In the 1990s Council members created and distributed Caboodle Kits to Spanish-speaking children and parents in support of the Israeli-founded program, HIPPY (Home Instruction Program for Preschool Youngsters).  The kits were used in the Head Start Program and the San Francisco Unified School District to help prepare preschoolers for kindergarten. 

As early as 2005, Council thought of offering a new program to end human trafficking in sex and labor. Today that has developed into the Jewish Coalition to End Human Trafficking, co-founded and operated by NCJW San Francisco, Jewish Family and Children Services, Jewish Community Relations Council, and New Israel Fund.  It also led to a broad convening initiative which resulted in the launching of the San Francisco Collaborative Against Human Trafficking, a collaboration between government and nonprofits committed to ending human trafficking through collaboration, education, outreach, advocacy, and supporting survivors of human trafficking.
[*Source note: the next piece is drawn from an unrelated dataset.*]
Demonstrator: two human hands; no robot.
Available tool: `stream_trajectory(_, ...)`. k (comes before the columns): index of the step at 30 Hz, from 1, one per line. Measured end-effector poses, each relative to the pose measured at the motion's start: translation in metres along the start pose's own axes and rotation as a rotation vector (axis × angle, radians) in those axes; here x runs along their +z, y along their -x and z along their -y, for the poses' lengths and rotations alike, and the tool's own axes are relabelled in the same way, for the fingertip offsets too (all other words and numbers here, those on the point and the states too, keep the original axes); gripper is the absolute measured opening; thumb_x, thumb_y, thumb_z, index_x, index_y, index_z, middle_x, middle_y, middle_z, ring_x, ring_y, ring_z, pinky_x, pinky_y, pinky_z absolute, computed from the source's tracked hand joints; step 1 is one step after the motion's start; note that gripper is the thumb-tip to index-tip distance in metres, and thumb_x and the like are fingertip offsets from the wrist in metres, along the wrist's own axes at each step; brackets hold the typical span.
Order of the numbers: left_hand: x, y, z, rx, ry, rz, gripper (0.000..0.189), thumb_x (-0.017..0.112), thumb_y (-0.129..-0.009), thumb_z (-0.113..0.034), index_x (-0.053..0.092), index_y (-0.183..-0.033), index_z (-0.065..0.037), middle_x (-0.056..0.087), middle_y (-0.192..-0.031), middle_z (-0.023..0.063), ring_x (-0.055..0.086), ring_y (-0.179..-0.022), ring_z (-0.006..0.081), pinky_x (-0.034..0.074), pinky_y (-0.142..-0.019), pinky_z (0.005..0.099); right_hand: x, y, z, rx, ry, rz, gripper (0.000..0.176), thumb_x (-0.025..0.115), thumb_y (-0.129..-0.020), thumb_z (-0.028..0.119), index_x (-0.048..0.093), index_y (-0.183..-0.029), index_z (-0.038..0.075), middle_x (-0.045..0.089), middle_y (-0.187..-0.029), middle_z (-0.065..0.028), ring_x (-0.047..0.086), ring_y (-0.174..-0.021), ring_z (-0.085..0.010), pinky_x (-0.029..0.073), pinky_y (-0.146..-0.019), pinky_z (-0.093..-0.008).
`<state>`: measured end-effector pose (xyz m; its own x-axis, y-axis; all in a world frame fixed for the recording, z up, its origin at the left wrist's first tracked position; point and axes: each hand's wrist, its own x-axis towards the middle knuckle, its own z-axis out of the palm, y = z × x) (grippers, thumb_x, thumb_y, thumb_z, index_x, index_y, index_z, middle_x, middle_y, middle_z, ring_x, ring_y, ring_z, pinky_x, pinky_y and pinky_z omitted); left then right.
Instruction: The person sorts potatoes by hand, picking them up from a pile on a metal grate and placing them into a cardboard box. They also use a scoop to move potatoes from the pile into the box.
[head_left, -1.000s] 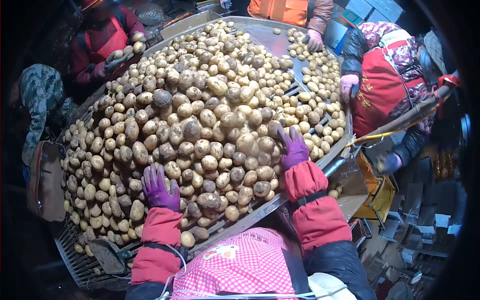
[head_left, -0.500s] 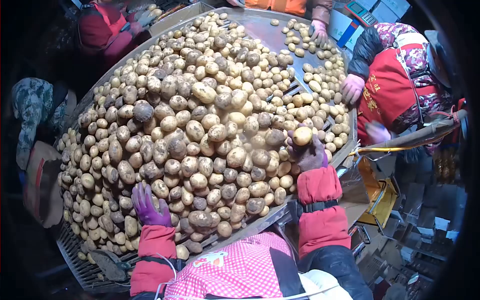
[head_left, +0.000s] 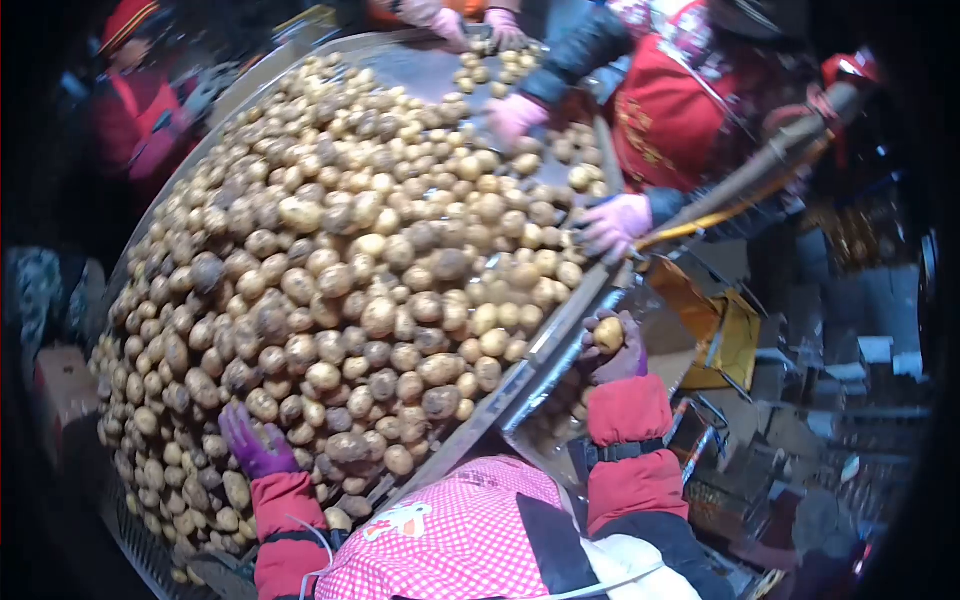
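Observation:
In a purple glove, my left hand (head_left: 258,443) rests on the near slope of a large heap of potatoes (head_left: 330,280), fingers stretched out and apart. My right hand (head_left: 622,362), also gloved, is closed around a single potato (head_left: 608,335). It is outside the table's metal rim (head_left: 522,378), above a plastic-lined container (head_left: 535,425) that has some potatoes in it. Many potatoes in the heap carry dark soil; others look cleaner and yellow.
A co-worker in a red apron (head_left: 665,115) stands at the right, one pink glove (head_left: 615,225) by the rim and another over the potatoes. More pink-gloved hands (head_left: 505,30) work at the far edge. A pole (head_left: 740,180) slants in from the right, near a yellow crate (head_left: 735,345).
My right hand has carried the potato from over the heap to outside the rim. My left hand stays on the heap. The co-worker's hands have shifted, and the view has turned somewhat.

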<state>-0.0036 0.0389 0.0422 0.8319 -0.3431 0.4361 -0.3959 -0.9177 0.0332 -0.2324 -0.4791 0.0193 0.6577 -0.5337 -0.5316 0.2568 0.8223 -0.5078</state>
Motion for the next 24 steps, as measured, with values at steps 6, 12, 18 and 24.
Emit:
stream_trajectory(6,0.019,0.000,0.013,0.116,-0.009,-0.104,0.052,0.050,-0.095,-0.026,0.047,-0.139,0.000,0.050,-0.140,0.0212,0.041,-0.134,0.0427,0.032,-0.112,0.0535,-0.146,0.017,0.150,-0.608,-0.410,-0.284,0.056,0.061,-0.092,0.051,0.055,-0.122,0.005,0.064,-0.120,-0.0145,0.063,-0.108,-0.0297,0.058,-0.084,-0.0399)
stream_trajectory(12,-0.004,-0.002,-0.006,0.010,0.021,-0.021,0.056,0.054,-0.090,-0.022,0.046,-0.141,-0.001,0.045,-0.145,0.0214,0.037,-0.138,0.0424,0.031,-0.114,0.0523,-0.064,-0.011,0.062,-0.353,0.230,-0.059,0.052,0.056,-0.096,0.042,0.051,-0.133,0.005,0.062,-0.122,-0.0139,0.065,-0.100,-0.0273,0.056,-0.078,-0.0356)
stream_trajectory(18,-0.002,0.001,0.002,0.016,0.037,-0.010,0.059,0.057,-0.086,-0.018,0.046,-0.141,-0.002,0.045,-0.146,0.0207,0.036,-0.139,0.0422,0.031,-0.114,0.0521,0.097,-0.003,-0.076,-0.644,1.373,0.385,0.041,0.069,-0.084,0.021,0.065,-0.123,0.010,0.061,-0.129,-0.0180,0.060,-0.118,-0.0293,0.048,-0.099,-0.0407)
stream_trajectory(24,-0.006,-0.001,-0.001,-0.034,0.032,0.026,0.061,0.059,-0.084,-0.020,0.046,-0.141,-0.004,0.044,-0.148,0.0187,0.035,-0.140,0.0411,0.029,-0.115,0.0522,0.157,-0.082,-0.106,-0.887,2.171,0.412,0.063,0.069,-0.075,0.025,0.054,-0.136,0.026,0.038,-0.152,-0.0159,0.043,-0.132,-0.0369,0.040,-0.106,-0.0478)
For more information on that click here.

All along, we have continued to build strong networks of relationships with other activist and advocacy groups, as well as with our local governmental departments. Underpinning all of our work is the foundational desire to empower women and children and to press for policies and legislation by local, regional, and national governments that honor our democratic ideals of equality and human rights for all.

The booklet “50th Anniversary Gold Book, 1900 – 1950” of the San Francisco Section was helpful in preparing this brief summary.